Nigeria needn’t swallow America whole. That will not work given power outages, bandwidth deserts, and billion-dollar price tags. But we can adapt smartly. Start with pilots echoing U.S. examples but fitted to Naija’s environment. Enugu State’s 2024 maternal EHR trial digitised 10,000 records across 50 facilities, slashing referral gaps by 25% in early data. Link that to national dashboards, open-source like DHIS2, already in play for some immunisation tracking. Cost? Peanuts, next to waste. Imagine rechannelling N100 billion yearly from duplicate tests into secure servers and training. Public-private hybrids, like Lagos’ Helium Health network, already interconnect 1,500 facilities; scale it federally.
Real-life proof closer home: Rwanda digitised community health records post-genocide, dropping maternal deaths 70% in a decade via mobile-linked dashboards. Nigeria, with deeper pockets, could mirror that lean. Train community officers in data entry, turning ash from strikes into info warriors.
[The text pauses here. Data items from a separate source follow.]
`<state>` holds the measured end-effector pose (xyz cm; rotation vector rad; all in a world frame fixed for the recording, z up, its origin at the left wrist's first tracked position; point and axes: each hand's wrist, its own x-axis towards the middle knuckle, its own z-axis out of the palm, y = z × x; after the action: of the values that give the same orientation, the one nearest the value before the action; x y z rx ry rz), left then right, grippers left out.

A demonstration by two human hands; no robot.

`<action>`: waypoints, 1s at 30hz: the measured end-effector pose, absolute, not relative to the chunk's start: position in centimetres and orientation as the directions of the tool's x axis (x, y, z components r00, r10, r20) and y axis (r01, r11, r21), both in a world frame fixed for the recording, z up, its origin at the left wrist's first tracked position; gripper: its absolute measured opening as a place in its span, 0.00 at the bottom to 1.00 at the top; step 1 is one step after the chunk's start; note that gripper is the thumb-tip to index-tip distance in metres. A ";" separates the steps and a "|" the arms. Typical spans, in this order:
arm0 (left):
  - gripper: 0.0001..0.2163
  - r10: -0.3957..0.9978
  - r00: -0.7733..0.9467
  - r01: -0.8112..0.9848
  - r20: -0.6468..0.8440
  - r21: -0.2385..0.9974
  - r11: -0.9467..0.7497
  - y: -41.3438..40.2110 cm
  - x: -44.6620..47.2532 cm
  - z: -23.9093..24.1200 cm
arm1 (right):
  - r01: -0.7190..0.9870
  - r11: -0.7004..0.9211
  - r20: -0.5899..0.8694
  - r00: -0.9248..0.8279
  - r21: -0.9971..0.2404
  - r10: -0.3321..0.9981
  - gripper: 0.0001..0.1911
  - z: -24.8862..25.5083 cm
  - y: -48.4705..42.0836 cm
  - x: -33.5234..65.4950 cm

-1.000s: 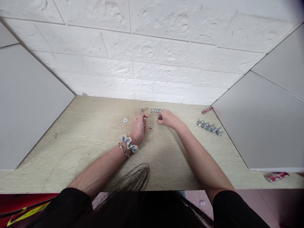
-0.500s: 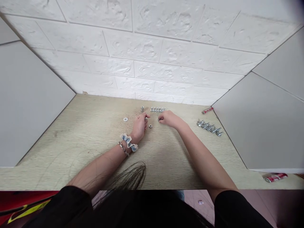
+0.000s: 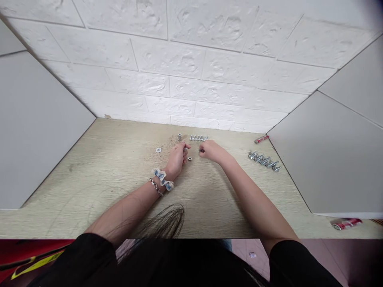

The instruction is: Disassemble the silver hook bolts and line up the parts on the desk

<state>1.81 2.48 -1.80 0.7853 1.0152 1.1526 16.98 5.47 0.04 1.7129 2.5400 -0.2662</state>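
Observation:
My left hand [image 3: 177, 156] is closed with its side resting on the wooden tabletop, and a bit of shiny metal, part of a bolt by its look, shows between its fingers. To its right, my right hand [image 3: 213, 151] pinches a small dark metal ring [image 3: 201, 150], mostly covered by the fingertips. A nut [image 3: 189, 158] lies on the wood between the hands. Left of my left hand is a flat washer [image 3: 158, 150]. Behind the hands stand a small stack of metal rings [image 3: 179, 137] and a row of several bolts [image 3: 198, 138].
On the right lies a row of several bolts with washers on them [image 3: 264, 160]. A red battery [image 3: 261, 139] is by the right grey panel [image 3: 335, 159], and another red battery [image 3: 347, 223] lies near the front edge. A white brick-patterned wall [image 3: 185, 87] closes the back.
Both hands stay almost where they were. The fingers of my right hand have shifted slightly around the small ring, and my left fingers have moved a little.

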 end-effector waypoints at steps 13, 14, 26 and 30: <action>0.14 0.927 0.236 -0.287 -0.291 0.891 0.353 2.9 1.3 -1.4 | 0.894 0.170 -0.132 -0.244 -0.414 0.961 0.10 0.5 4.9 17.9; 0.15 0.909 0.274 -0.277 -0.314 0.879 0.388 3.0 1.1 -1.3 | 0.858 0.079 -0.136 -0.170 -0.508 0.976 0.12 0.5 4.7 18.1; 0.23 0.653 0.555 -0.089 -0.515 0.743 0.663 4.3 0.0 -0.3 | 0.004 -0.436 -0.434 0.084 -0.900 0.897 0.08 -0.1 3.4 18.6; 0.27 0.634 0.603 -0.034 -0.484 0.779 0.626 4.3 0.1 -0.4 | -0.026 -0.429 -0.429 0.086 -0.903 0.899 0.07 -0.2 3.4 18.6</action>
<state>0.08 4.29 -0.41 0.8121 0.8438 0.4399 18.58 3.37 -0.17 2.6771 1.5293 -2.4968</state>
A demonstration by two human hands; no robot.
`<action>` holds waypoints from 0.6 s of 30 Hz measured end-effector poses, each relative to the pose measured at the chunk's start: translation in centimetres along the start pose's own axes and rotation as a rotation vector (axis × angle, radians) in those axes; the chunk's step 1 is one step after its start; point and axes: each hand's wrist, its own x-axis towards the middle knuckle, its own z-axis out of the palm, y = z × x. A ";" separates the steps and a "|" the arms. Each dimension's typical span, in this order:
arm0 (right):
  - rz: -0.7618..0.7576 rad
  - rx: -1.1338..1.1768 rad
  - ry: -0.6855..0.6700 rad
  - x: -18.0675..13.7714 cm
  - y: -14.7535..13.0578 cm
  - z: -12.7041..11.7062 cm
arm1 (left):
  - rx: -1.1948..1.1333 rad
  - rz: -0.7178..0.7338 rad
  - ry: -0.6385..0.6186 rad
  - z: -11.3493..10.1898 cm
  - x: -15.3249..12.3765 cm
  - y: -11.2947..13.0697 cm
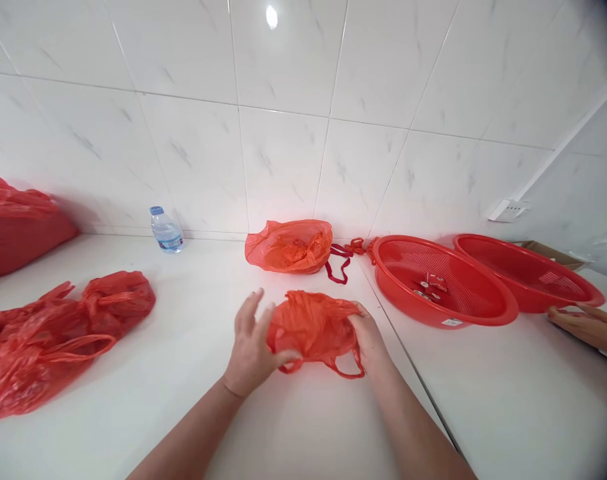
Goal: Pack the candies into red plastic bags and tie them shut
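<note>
A crumpled red plastic bag (pixel 313 327) sits on the white table right in front of me, its loop handles drooping toward me. At its left side is my left hand (pixel 253 343), fingers spread and thumb close to the near edge of the bag. My right hand (pixel 371 337) grips the bag's right side, with some fingertips hidden by the plastic. Just behind stands another red plastic bag (pixel 288 247) with its mouth open, and a dark red strap (pixel 338 267) lies beside it. What the bag at my hands contains cannot be made out.
Tied red bags (pixel 58 340) and a larger red bag (pixel 23 223) lie on the left. A water bottle (pixel 166 230) stands by the wall. To the right are a red colander (pixel 463 317) holding small packets and a second red basin (pixel 528 303), near another person's hand (pixel 586 325).
</note>
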 end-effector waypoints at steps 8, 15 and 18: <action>-0.051 -0.298 -0.130 -0.9 -0.2 0.6 | -0.365 -0.278 -0.488 0.1 0.4 1.8; -0.263 -0.822 0.036 0.6 -1.5 -2.3 | -1.009 -1.100 -0.159 -0.6 0.5 0.4; -0.526 -1.021 0.128 -0.1 -2.0 -2.0 | -1.085 -1.116 -0.118 -0.6 0.5 0.4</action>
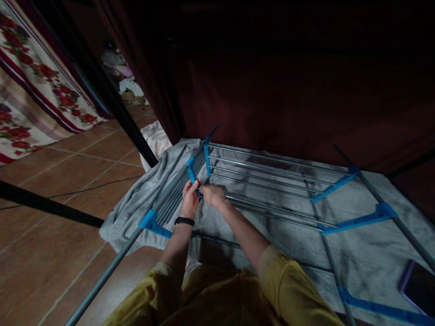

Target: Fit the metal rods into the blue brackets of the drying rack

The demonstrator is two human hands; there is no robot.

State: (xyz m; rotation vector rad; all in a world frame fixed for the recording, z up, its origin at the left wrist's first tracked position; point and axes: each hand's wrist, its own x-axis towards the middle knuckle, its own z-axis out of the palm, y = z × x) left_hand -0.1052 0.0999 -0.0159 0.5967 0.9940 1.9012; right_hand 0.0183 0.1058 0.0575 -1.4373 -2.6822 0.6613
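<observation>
A metal rack frame with grey rods [272,172] and blue plastic brackets lies flat on a grey blanket [367,253] on the floor. My left hand [189,199] is closed around a blue bracket [191,170] at the frame's left side. My right hand [212,195] pinches the end of a thin grey rod [265,208] right beside that bracket; the two hands touch. A black band sits on my left wrist. Yellow sleeves cover both arms.
A dark maroon fabric wall [288,90] rises behind the frame. Brown tiled floor [61,181] spreads to the left, with a floral cloth [30,90] at far left. A black pole [50,206] crosses the floor. A phone [418,285] lies at the lower right.
</observation>
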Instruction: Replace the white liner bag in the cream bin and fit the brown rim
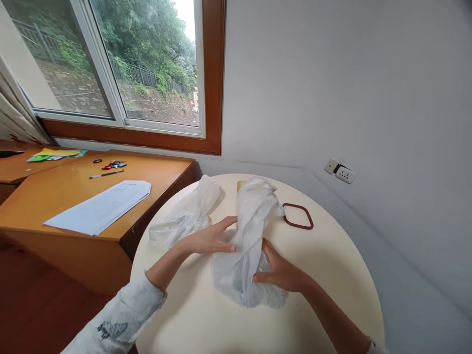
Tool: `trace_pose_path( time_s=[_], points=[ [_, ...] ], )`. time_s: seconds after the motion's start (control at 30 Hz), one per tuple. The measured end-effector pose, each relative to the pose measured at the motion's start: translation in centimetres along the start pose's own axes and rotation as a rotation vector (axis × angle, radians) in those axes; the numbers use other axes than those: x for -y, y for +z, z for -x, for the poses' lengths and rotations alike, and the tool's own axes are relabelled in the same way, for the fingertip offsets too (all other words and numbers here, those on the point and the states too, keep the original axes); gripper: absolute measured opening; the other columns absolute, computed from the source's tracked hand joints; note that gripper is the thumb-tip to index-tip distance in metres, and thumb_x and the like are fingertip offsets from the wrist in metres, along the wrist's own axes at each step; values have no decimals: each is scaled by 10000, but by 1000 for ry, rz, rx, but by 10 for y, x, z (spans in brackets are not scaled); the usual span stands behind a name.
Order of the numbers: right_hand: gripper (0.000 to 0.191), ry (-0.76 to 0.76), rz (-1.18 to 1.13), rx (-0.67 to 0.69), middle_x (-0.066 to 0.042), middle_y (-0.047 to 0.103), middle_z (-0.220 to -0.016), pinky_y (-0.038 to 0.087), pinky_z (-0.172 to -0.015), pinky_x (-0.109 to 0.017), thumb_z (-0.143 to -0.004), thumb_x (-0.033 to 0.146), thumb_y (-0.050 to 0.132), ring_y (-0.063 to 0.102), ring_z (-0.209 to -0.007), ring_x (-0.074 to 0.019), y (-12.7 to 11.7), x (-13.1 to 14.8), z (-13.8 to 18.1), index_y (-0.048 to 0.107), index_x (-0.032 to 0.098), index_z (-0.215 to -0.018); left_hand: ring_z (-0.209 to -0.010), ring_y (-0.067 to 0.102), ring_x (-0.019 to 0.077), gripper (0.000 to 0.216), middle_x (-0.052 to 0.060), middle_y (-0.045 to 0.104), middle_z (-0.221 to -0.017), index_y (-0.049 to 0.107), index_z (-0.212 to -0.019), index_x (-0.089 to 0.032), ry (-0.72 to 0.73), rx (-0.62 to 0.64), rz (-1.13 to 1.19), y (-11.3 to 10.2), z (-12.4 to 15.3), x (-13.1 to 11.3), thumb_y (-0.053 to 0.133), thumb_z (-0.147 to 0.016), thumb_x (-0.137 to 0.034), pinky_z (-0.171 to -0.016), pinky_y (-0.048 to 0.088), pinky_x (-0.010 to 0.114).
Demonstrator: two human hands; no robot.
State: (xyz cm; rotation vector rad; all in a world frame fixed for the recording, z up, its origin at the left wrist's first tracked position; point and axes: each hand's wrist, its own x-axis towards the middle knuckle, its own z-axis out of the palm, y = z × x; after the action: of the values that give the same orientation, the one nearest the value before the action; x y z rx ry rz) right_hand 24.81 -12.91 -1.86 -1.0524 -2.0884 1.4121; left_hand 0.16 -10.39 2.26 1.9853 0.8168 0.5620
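A crumpled white plastic bag (254,211) lies on the round cream table (332,305), its upper part twisted and its lower part bulging. What it contains is hidden, though something darker shows faintly through the film. My left hand (210,237) grips the bag's left side, thumb in front and fingertips partly behind the plastic. On the right side, my right hand (282,270) holds the lower part between thumb and fingers. Another white plastic bag (195,211) rests at the left, just beyond my left forearm.
A reddish-brown rounded square ring (298,216) lies right of the bag. Something yellow (241,185) peeks out behind it. On the wooden desk (162,172) at left are paper sheets (103,204), a pen (106,174) and keys (116,164). A wall socket (345,174) is at right.
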Motion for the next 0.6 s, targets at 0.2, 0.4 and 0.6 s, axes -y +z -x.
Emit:
trace_pose_path(
  time_s=[0.2,0.4,0.6],
  points=[
    [983,54,-44,-43,-100,238,-1430,210,-1047,-483,-620,419,715,203,-1317,-299,10,-16,4,145,277,-1409,-1334,-128,398,1131,134,-70,-1495,-17,-1420,-271,-189,-75,-358,17,42,43,641,-583,-653,-1037,48,610],
    [927,42,83,-146,-82,267,-1417,202,-1054,-471,-640,351,685,218,-1310,-277,25,-29,-6,157,279,-1399,-1361,-48,344,1171,168,4,-1494,-89,-1417,-210,-127,-134,-406,40,37,57,605,-598,-678,-1070,-19,562],
    [709,56,58,-225,-68,389,-1363,188,-1065,-482,-658,360,655,226,-1309,-286,39,-31,-14,394,257,-1309,-1362,-29,347,1218,181,19,-1492,-48,-1423,-174,-72,-116,-414,53,17,56,609,-548,-708,-1079,-37,545]
  ],
)
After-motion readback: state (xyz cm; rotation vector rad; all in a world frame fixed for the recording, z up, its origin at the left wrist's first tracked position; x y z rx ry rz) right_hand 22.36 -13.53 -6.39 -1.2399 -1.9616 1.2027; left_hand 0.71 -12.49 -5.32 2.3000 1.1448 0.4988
Personnel return when systems work; data proves where incentives hit hardest.
Funding fights symptoms. Data cures the disease. Pour billions into hospitals without info streams, and you’re building on sand.
Dr Adewumi is a US-based health informatics professional and researcher combining frontline implementation experience with quantitative methods to measure impact at scale.